The skeletal system consists of bones and cartilage, ligaments and other connective tissue that connects and stabilize the bones.
The skeletal system has five primary functions:
- Support: the skeletal system supports the whole body
- Storage: calcium (one to two kilo) is stored in the bones, just as fat and other minerals
- Creation red blood cells: red blood cells, white blood cells and other parts of blood are created in the red bone marrow, inside the bone
- Protection organs are mostly surrounded by bones. For example the ribcage protects the heart and lungs. Our skull protects the brain
- Leverage: a lot of bones are functioning as a lever to make movement possible.
- The spine consists of 26 bones: 24 vertebras and the sacrum and coccyges.
- The cervical spine consists of seven vertebrae
- The thorax spine consists of 12 vertebrae: T1-T12
- The lumbar spine consists of 5 vertebrae: L1-L5. The fifth lumbar vertebra is connected to the os sacrum
- Our spine is not straight.
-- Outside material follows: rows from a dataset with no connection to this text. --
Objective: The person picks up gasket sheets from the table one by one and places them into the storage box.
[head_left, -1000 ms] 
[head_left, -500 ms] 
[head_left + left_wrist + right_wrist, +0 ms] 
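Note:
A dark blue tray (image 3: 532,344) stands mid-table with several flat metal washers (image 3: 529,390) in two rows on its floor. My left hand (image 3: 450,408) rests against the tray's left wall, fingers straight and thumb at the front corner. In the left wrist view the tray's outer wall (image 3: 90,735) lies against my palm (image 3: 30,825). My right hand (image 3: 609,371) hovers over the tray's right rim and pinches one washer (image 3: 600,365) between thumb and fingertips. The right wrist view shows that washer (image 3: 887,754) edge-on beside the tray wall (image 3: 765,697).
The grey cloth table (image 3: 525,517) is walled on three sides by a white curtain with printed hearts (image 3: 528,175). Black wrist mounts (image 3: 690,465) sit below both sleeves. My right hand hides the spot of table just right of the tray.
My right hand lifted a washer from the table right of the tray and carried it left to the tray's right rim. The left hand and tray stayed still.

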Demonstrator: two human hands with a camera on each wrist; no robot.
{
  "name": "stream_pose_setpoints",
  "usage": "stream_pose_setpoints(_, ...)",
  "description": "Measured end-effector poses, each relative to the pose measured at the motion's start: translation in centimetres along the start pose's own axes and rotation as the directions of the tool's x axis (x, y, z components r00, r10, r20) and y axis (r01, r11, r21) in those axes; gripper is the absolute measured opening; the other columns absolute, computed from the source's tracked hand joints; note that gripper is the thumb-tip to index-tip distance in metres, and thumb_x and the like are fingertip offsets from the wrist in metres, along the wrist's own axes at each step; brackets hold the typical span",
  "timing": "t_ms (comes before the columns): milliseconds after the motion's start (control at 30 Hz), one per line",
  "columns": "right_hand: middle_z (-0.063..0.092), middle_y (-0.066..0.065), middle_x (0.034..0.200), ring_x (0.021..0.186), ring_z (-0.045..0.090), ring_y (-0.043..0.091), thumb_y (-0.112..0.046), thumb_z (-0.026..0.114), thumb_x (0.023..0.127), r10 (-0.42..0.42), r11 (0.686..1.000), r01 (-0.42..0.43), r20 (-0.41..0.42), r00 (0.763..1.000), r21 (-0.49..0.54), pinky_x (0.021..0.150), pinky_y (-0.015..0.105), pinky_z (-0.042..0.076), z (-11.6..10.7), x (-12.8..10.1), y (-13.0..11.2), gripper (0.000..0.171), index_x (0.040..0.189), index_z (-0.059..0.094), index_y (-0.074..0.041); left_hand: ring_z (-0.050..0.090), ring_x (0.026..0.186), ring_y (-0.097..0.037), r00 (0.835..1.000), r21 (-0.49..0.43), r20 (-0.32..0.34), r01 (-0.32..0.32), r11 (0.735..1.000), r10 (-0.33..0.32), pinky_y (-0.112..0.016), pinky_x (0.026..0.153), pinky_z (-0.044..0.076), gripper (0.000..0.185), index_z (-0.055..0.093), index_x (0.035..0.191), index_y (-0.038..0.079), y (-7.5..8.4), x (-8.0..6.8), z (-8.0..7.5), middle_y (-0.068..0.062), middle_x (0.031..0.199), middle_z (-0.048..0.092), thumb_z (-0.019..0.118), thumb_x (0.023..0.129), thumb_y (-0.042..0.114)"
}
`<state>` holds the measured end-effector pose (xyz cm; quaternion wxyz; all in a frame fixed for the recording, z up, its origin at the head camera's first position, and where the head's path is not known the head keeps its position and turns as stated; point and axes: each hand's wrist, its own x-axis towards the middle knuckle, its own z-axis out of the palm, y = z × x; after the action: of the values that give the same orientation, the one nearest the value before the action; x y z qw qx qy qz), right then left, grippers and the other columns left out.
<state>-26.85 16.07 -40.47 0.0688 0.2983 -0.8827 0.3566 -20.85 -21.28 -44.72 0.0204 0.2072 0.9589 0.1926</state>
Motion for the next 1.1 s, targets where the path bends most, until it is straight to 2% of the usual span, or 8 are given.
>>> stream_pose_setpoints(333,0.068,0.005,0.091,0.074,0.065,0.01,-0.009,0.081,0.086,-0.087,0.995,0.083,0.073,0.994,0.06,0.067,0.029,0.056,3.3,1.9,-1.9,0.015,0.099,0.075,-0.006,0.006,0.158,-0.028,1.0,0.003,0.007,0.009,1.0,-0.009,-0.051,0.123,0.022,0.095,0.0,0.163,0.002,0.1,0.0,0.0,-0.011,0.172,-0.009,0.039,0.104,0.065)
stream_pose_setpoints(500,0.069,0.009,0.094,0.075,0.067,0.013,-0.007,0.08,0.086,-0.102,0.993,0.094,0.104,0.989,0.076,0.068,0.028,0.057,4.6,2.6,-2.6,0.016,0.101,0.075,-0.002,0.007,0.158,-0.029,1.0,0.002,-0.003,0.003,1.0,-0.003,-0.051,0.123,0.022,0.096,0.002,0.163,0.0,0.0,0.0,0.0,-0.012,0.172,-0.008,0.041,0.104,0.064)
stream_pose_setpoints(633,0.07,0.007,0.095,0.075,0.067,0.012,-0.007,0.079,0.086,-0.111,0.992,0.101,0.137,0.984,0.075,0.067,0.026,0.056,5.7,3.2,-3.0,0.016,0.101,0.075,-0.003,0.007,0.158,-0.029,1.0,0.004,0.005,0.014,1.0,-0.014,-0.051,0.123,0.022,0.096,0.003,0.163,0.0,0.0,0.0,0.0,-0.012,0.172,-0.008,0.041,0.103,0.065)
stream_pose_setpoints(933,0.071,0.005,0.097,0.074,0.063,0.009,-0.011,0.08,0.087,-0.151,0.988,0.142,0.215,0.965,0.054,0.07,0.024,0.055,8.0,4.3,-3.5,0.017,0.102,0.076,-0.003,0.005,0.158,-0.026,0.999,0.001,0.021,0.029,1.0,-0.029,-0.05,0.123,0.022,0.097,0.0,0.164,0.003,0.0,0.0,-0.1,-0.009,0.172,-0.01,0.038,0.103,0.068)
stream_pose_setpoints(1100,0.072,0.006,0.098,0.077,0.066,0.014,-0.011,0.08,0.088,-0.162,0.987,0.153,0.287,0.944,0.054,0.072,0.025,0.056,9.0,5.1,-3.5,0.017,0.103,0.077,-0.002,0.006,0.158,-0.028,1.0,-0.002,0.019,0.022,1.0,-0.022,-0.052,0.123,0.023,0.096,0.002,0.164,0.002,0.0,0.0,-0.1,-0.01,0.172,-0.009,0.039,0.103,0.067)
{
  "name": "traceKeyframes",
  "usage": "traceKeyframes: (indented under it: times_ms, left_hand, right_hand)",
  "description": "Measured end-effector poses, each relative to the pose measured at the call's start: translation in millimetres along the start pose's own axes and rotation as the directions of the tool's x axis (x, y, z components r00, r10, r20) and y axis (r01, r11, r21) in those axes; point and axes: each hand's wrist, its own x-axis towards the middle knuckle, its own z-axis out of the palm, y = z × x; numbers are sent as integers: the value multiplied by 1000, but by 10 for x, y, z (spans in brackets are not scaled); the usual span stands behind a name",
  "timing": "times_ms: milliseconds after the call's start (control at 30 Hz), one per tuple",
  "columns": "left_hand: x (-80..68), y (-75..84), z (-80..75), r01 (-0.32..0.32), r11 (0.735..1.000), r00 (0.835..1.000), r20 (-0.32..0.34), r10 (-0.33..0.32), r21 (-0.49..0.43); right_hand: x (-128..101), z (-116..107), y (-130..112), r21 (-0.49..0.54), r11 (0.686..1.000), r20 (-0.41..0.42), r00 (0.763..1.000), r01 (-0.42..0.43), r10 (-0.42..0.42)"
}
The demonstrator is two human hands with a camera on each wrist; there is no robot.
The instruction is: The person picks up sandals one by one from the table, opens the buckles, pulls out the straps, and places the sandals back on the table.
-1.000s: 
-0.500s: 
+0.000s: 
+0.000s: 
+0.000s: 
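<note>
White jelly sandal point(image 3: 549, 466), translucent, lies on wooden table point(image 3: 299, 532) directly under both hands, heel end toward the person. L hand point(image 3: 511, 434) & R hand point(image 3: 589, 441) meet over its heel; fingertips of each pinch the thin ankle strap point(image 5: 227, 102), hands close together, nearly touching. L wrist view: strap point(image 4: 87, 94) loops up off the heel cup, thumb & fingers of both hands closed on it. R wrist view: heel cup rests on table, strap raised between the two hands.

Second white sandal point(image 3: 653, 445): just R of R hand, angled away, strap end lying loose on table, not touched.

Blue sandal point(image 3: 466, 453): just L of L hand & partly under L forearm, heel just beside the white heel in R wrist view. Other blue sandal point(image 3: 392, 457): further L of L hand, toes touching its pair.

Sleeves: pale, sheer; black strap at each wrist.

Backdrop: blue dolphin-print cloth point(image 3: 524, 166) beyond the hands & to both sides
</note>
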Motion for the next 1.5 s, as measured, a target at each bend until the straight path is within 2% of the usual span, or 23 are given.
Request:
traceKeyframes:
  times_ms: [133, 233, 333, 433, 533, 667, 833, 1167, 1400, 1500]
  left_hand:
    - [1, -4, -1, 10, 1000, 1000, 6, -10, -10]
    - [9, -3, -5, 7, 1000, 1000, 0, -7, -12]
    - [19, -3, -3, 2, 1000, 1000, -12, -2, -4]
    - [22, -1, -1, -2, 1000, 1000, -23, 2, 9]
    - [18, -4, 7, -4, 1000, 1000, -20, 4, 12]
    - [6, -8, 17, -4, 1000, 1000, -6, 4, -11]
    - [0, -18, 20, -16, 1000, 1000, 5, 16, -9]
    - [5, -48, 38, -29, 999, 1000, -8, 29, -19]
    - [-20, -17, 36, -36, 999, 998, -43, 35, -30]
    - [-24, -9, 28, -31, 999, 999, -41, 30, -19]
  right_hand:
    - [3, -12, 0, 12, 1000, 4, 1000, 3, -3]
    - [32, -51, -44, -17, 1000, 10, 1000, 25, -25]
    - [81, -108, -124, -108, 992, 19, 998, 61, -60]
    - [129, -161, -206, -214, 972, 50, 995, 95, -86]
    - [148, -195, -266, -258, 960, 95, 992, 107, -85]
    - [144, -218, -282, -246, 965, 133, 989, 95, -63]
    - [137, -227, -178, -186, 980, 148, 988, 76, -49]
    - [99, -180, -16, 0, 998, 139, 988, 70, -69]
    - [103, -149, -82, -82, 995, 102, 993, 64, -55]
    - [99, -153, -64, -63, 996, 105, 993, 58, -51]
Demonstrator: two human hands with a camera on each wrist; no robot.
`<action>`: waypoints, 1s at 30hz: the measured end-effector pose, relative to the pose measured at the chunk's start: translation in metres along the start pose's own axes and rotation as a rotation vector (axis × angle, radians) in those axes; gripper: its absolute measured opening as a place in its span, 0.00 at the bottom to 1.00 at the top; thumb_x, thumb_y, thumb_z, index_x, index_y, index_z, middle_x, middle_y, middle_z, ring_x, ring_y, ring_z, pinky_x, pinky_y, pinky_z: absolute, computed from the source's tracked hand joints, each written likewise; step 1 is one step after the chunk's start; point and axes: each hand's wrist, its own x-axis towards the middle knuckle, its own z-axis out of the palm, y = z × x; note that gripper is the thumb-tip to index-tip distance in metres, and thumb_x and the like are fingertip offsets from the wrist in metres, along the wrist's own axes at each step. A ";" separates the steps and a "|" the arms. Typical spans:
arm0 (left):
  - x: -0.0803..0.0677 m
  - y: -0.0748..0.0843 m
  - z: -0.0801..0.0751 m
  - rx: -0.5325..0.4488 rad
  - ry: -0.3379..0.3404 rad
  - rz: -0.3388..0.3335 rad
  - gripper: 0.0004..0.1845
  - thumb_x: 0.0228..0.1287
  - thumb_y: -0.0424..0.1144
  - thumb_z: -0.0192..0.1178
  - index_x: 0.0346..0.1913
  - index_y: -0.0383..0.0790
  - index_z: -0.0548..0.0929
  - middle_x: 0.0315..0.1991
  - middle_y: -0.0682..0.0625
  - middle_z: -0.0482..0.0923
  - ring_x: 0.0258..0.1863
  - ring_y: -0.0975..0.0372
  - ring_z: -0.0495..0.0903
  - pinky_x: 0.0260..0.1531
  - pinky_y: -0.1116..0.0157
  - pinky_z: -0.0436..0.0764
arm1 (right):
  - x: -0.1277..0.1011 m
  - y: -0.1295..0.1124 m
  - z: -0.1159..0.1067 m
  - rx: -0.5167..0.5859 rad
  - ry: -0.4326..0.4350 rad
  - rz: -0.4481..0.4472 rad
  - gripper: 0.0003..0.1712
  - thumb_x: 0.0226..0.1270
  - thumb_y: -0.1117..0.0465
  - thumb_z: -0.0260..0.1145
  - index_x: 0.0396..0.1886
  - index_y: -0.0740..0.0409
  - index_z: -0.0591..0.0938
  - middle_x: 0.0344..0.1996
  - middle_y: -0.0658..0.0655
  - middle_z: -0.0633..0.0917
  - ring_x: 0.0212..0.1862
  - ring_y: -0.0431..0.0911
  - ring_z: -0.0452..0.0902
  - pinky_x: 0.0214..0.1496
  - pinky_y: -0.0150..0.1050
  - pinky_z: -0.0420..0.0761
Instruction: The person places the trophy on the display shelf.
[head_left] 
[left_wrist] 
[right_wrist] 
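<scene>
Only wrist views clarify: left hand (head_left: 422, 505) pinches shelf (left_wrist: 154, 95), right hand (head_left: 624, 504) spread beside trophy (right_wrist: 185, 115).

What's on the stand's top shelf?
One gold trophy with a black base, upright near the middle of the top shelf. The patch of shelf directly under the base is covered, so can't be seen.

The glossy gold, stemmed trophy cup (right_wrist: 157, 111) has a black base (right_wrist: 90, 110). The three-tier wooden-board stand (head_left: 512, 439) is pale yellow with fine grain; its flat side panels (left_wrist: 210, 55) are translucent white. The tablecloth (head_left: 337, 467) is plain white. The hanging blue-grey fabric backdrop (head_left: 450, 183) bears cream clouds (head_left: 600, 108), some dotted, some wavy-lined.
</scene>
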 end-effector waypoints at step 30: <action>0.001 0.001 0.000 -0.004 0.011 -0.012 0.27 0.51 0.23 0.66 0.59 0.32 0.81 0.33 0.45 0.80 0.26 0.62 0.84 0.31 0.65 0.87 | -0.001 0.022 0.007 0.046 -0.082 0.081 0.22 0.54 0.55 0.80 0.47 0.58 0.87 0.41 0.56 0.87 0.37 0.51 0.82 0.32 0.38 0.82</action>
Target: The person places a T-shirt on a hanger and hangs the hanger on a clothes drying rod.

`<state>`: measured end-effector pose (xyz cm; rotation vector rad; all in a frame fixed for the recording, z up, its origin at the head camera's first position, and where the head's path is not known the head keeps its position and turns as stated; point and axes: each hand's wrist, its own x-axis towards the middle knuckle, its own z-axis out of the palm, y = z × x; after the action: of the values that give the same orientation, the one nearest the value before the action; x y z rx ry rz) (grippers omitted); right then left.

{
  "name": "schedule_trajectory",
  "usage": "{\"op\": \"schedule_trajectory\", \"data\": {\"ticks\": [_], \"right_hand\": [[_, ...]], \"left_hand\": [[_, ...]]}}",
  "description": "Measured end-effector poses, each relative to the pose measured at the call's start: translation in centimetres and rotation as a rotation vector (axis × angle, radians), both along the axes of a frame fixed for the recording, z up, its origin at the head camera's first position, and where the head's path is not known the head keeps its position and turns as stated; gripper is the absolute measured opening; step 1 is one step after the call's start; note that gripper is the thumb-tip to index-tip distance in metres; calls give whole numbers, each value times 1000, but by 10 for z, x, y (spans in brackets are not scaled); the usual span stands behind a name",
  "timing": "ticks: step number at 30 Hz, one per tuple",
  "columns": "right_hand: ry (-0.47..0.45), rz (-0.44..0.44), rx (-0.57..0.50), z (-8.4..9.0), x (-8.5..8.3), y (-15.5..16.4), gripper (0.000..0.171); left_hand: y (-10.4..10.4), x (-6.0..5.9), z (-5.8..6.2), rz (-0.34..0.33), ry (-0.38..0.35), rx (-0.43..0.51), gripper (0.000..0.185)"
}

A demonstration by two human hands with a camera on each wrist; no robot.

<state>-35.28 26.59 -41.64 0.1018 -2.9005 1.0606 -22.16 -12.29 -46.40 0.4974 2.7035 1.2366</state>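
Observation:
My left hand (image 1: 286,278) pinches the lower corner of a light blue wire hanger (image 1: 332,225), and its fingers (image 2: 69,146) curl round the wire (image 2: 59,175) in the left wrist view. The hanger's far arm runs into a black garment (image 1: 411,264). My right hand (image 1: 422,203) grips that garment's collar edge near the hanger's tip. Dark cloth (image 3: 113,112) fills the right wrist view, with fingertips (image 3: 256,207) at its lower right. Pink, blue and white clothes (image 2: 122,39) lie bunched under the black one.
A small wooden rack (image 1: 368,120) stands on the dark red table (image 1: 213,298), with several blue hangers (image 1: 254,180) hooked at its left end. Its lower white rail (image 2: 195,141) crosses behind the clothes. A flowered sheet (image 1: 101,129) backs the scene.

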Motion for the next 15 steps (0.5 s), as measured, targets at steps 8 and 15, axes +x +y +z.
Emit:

If you look from the side you will see four curves: The thoracic and sacral curves are primary curves. The cervical and lumbar curves are secondary curves.
- If somebody is standing up straight the weight of that person has to be transformed to the sacrum. The curves help to align us and bring our weight down. They also help prevent injuries by giving the spine flexibility.
- Our thorax is made up by our thoracic vertebras, our ribs and our sternum. The thorax protects the heart and lungs and other internal organs. Our muscles who play a role in breathing are attached at the thorax. We have 12 pairs of ribs. Seven true ribs who are connected to the sternum and five pair of false ribs who are not directly connected to the sternum. Three are connected together and to rib seven. The other two ribs are called floating ribs, because they are not connected to the sternum.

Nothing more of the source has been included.